JRJurman commented 4 years ago

Summary

In the current top-10000-project-gutenberg-words.json there are several multi letter strokes that are saved as a single word:

"KWR*/*E": "ye",
"T*/*E": "te",
"R*/*E": "re",
"TPH*/*EU": "ni",
...

However this makes fingerspelling any words with these letters have a space in them. For example, if I wanted to fingerspell the word "niceties", the word would appear as

ni ceties

I'm fairly new to steno, but I believe the expected output would be that fingerspelled words are not interrupted with a space, so it should just appear as

niceties

Again, I'm fairly new, so if I'm completely missing something feel free to correct me and close the issue 😄

Potential Solution

I'd hate to be misleading and remove some of the 10000 words in the gutenberg words list, but I think the solution might be to cut out any strokes that are just fingerspellings (if you're already fingerspelling each letter out, then I imagine most people are expecting to add a space anyways).

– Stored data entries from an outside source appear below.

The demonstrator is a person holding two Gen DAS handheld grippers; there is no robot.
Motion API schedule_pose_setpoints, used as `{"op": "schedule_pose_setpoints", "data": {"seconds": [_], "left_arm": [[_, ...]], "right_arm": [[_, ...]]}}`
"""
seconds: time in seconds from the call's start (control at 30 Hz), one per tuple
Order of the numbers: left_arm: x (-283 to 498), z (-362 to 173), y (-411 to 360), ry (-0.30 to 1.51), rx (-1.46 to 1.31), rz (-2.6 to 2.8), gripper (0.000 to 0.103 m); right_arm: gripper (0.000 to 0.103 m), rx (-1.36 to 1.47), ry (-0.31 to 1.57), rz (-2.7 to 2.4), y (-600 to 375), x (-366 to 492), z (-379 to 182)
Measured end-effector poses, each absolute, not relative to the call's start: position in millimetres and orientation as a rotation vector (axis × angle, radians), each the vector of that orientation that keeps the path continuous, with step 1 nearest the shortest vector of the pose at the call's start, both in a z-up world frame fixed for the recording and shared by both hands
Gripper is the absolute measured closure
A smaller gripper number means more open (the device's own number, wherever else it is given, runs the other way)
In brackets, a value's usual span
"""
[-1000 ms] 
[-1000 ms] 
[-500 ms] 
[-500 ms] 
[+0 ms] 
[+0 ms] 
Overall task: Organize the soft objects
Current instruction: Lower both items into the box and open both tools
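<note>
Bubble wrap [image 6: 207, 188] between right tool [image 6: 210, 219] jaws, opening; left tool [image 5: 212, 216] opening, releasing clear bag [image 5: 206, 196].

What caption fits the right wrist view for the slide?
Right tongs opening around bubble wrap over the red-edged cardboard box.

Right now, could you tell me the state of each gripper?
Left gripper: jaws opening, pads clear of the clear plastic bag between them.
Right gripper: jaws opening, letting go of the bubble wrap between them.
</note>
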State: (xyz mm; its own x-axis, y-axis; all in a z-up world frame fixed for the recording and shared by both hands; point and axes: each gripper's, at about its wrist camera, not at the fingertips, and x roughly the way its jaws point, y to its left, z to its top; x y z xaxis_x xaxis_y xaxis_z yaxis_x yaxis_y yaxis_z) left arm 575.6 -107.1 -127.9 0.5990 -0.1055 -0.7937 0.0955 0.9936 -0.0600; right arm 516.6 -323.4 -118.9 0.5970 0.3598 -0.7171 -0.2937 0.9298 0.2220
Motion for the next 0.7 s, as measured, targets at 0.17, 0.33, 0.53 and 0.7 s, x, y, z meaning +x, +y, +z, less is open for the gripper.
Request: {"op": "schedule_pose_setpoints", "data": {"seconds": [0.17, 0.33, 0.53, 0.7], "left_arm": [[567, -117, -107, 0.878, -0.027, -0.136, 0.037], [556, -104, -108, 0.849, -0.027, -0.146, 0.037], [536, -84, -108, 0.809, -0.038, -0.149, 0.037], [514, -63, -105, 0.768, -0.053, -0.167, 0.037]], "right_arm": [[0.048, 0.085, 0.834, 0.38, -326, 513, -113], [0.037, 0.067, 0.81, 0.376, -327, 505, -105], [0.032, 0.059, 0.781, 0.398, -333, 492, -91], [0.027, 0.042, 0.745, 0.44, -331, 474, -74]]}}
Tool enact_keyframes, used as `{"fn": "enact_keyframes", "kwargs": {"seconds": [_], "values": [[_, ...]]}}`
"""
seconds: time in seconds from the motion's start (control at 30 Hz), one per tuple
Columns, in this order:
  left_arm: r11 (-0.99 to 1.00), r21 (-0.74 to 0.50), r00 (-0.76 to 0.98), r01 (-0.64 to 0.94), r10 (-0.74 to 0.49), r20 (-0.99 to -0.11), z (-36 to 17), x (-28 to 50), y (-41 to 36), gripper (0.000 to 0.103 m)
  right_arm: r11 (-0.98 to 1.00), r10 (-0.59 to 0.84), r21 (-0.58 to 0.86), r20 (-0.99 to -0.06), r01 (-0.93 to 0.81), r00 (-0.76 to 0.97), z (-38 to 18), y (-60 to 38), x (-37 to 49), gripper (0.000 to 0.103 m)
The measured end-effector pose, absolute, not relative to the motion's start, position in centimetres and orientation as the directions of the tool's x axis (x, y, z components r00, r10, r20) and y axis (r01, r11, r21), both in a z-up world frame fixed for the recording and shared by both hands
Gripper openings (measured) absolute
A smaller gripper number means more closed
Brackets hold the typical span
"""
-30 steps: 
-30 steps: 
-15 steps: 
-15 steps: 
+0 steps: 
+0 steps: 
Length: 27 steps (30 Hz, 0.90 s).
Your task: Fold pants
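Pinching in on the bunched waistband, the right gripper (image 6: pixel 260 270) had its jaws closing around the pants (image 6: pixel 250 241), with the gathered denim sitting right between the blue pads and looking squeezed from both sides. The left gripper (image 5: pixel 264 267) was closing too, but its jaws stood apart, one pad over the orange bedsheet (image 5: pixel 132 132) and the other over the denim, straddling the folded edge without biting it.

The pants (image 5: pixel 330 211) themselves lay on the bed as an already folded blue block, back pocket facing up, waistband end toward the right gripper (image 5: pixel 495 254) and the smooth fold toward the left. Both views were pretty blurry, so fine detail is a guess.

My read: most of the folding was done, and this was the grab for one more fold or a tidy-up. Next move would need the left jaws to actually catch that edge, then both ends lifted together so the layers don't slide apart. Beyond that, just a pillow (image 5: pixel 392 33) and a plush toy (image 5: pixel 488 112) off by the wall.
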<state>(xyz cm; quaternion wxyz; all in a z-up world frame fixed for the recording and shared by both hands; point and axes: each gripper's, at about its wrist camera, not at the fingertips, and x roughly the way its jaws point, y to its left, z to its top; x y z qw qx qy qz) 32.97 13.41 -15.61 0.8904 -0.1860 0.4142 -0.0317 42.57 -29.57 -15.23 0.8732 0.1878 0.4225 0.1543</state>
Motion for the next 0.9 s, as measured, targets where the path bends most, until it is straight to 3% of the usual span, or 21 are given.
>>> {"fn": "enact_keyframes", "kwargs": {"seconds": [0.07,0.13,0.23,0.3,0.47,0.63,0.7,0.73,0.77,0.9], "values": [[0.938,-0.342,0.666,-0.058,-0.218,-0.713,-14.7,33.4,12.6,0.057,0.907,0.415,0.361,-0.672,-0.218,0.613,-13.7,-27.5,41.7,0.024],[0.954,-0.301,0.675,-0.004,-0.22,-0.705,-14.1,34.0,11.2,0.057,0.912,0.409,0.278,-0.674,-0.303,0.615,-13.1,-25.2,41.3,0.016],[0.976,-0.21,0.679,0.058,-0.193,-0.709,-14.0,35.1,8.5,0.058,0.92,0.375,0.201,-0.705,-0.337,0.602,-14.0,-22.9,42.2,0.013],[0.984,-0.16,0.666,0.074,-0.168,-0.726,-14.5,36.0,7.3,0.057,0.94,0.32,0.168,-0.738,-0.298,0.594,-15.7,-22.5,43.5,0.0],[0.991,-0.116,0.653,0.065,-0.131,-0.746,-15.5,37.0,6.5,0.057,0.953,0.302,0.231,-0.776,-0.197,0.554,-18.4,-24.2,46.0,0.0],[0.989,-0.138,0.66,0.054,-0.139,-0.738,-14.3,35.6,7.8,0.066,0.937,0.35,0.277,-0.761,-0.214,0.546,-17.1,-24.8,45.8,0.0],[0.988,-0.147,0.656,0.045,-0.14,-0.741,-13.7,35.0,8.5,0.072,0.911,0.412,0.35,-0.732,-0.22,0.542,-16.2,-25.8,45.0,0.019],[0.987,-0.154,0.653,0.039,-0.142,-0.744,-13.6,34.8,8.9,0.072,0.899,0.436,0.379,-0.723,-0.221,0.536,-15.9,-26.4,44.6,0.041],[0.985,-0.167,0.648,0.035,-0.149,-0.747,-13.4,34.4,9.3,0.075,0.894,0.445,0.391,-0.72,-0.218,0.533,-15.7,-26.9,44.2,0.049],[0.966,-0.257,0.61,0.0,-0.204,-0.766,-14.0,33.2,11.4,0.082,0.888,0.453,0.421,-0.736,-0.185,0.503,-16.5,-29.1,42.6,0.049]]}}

I can make a query and a PR that replaces these in the dictionaries (specifically in the top-10000, or others as well). There might be some that need review (like "Holt", which is capitalized), but we could go over those individually in the PR review.

JRJurman commented 4 years ago

Here is the list using a simple parser that looks for entries that the same strokes as letters, where each stroke has * in it.

"P*": "p"
"*E/R*": "er"
"S*P/TPH*": "Sn"
"KWR*/*E": "ye"
"*E/T*/KWR*": "ety"
"*U": "u"
"KR*": "c"
"H*/O*/TPH*/O*/*U/R*": "honour"
"KW*": "q"
"P*P/W*P/H*P": "PWH"
"S*P/TK*P": "SD"
"*E": "e"
"O*/PW*/S*": "obs"
"TP*/TPH*": "fn"
"*E/TPH*": "en"
"W*": "w"
"KWR*": "y"
"O*": "o"
"TPH*": "n"
"S*P/H*/A*/K*": "Shak"
"TK*": "d"
"PW*": "b"
"S*/P*/A*/K*/*E": "spake"
"A*/TK*/SR*": "adv"
"TPH*/A*": "na"
"TK*/*E/HR*": "del"
"PW*P/KR*P": "BC"
"PH*": "m"
"TP*": "f"
"P*/S*/*E/*U/TK*": "pseud"
"R*": "r"
"PW*/R*": "br"
"*E/*EU/TPH*": "ein"
"S*/H*/*E/W*": "shew"
"KW*/*U/*EU/T*/T*/*E/TK*": "quitted"
"TPH*P/PH*P": "NM"
"*EU/TPH*/TK*/*EU/*E/S*": "Indies"
"TKPW*": "g"
"TPH*/O*/SR*": "nov"
"K*": "k"
"A*/*U/TKPW*": "aug"
"*E/S*/KW*": "Esq"
"P*/TKPW*": "pg"
"TP*P/*E/PW*": "Feb"
"HR*/PW*": "lb"
"PH*/A*/R*/*E": "mare"
"TPH*P/A*/TPH*": "Nan"
"KR*P/HR*/A*/R*/*E": "Clare"
"S*P/P*/*E/TPH*/S*/*E/R*": "Spenser"
"SKWR*P/*U/TK*/A*/H*": "Judah"
"SKWR*/R*": "jr"
"W*/*E/A*/R*/*EU/*E/TK*": "wearied"
"W*/*EU/TK*": "wid"
"TPH*P/HR*P": "NL"
"P*/PH*": "pm"
"KWR*/O*/TPH*": "yon"
"KR*/*U/PH*": "cum"
"T*/*E": "te"
"W*/A*/TPH*": "wan"
"PH*P/A*/R*/*EU/A*/TPH*": "Marian"
"S*/*E/STKPW*": "sez"
"KR*/O*": "co"
"H*": "h"
"TK*/*E/KWR*": "dey"
"KR*/O*/TPH*/TPH*/*E/KP*/*EU/O*/TPH*": "connexion"
"A*P/K*P": "AK"
"A*P/KR*P": "AC"
"TPH*/*EU": "ni"
"PH*/A*/KR*/A*/*U/HR*/A*/KWR*": "Macaulay"
"PH*/A*/R*/*EU/*U/S*": "Marius"
"TPH*/O*/*U/S*": "nous"
"*E/HR*/*EU/STKPW*/A*": "Eliza"
"PH*/*EU": "mi"
"HR*/HR*": "ll"
"A*/TP*/T*": "aft"
"HR*": "l"
"H*/*E/T*/T*/KWR*": "Hetty"
"TK*/*U/R*/S*/T*": "durst"
"W*/*E/R*/T*": "wert"
"R*/A*/*EU/PH*/*E/TPH*/T*": "raiment"
"H*P/*E/TPH*/R*/*EU/*E/T*/T*/A*": "Henrietta"
"R*/*E": "re"
"H*/O*/HR*/T*": "Holt"
"KR*P/KWR*/R*/*EU/HR*": "Cyril"
"PH*P/TK*P": "MD"
"S*/TKPW*": "sg"
"A*/R*/*EU/TKPW*/H*/T*": "aright"
"TK*/*E/*U/KR*/*E": "deuce"
"PH*/*EU/*E/TPH*": "mien"
"KR*/O*/R*": "cor"
"S*P/O*/A*/PH*/*E/S*": "Soames"
"TP*P/T*P/P*P": "FTP"
"T*": "t"
"S*P/*E/*EU/TPH*/*E": "Seine"
"TK*P/A*/TPH*/*U/PW*/*E": "Danube"
"*URP/KRA*": "CA"

I have the changes locally to remove this from top-10000-project-gutenberg-words.json, and a script that can strip these out of any dictionary file (https://github.com/JRJurman/steno-scripts/blob/master/find-fingerspellings.js). So, I can make a PR if you like, for this and any other dictionary where it seems relevant.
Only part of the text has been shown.